### BRIEF
Every entry below, first to last, should be restated word for word.

___ DATA TO USE ___

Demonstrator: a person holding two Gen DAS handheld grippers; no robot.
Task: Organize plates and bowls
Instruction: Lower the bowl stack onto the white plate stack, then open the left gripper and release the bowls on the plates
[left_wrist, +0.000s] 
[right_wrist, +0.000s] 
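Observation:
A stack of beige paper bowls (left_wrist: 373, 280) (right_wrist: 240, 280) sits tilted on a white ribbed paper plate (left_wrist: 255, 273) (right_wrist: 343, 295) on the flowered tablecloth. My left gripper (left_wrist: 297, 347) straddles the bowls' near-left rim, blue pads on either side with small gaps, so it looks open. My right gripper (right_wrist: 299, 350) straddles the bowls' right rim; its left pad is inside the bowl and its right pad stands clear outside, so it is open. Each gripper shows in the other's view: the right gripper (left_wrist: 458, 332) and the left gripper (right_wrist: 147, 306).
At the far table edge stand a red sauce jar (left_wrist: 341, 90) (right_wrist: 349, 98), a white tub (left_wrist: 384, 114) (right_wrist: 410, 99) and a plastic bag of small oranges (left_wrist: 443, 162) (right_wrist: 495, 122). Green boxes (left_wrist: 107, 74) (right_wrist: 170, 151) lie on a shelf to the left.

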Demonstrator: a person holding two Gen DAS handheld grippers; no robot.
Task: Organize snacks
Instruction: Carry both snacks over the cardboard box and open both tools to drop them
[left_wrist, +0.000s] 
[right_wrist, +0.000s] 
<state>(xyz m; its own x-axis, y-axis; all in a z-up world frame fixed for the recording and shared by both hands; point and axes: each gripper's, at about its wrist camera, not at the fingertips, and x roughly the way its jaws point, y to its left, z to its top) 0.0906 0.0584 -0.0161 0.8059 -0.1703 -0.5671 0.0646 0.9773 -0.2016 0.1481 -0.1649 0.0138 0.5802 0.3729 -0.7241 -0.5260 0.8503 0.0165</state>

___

### WRITTEN ANSWER
Demonstrator: a person holding two Gen DAS handheld grippers; no robot.
Task: Organize plates and bowls
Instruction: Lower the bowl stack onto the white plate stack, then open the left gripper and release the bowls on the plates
[left_wrist, +0.000s] 
[right_wrist, +0.000s] 
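Observation:
A stack of beige paper bowls (left_wrist: 373, 280) (right_wrist: 240, 280) sits tilted on a white ribbed paper plate (left_wrist: 255, 273) (right_wrist: 343, 295) on the flowered tablecloth. My left gripper (left_wrist: 297, 347) straddles the bowls' near-left rim, blue pads on either side with small gaps, so it looks open. My right gripper (right_wrist: 299, 350) straddles the bowls' right rim; its left pad is inside the bowl and its right pad stands clear outside, so it is open. Each gripper shows in the other's view: the right gripper (left_wrist: 458, 332) and the left gripper (right_wrist: 147, 306).
At the far table edge stand a red sauce jar (left_wrist: 341, 90) (right_wrist: 349, 98), a white tub (left_wrist: 384, 114) (right_wrist: 410, 99) and a plastic bag of small oranges (left_wrist: 443, 162) (right_wrist: 495, 122). Green boxes (left_wrist: 107, 74) (right_wrist: 170, 151) lie on a shelf to the left.
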
Demonstrator: a person holding two Gen DAS handheld grippers; no robot.
Task: Organize snacks
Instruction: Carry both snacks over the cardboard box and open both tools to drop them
[left_wrist, +0.000s] 
[right_wrist, +0.000s] 
<state>(xyz m; its own x-axis, y-axis; all in a z-up world frame fixed for the recording and shared by both hands; point and axes: each gripper's, at about its wrist camera, not at the fingertips, and x roughly the way its jaws point, y to its left, z to its top) 0.0906 0.0584 -0.0161 0.8059 -0.1703 -0.5671 0.0646 0.9773 -0.2016 0.1481 -0.1649 0.0138 0.5802 0.3729 -0.7241 -0.5260 0.8503 0.0165</state>

Here the exercise is finished.